WHAT IS BEING ASKED:
In the data that follows, find the line with "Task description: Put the"; transcribe it, every later line up to the one with "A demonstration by", and that line as well, exactly and with no others.

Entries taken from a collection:
○ ○ ○ ○ ○ ○ ○
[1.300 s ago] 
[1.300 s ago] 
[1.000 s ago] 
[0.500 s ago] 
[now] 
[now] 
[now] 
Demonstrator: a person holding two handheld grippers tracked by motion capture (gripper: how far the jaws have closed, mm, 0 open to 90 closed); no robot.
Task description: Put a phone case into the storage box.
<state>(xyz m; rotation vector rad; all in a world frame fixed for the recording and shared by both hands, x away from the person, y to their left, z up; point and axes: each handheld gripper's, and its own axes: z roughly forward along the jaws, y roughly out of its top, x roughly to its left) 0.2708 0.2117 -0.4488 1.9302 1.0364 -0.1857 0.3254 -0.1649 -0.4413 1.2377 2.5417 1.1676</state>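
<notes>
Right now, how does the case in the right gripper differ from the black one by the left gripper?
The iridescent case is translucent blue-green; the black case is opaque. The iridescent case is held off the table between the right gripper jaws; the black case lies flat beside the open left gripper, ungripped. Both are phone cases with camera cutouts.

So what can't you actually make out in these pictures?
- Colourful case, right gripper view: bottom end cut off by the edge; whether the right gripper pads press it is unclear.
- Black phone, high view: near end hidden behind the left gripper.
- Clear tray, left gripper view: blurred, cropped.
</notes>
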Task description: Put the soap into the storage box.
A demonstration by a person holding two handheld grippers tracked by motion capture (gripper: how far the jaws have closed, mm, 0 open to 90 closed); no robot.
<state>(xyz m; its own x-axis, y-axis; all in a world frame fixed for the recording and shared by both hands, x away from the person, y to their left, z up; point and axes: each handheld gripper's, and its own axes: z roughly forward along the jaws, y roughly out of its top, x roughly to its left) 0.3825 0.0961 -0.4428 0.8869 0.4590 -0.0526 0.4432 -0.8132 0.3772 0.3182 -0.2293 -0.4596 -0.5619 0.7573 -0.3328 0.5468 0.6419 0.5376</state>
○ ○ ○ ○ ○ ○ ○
ANSWER SPACE:
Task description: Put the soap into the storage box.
A demonstration by a person holding two handheld grippers tracked by motion capture (gripper: how far the jaws have closed, mm, 0 open to 90 closed); no robot.

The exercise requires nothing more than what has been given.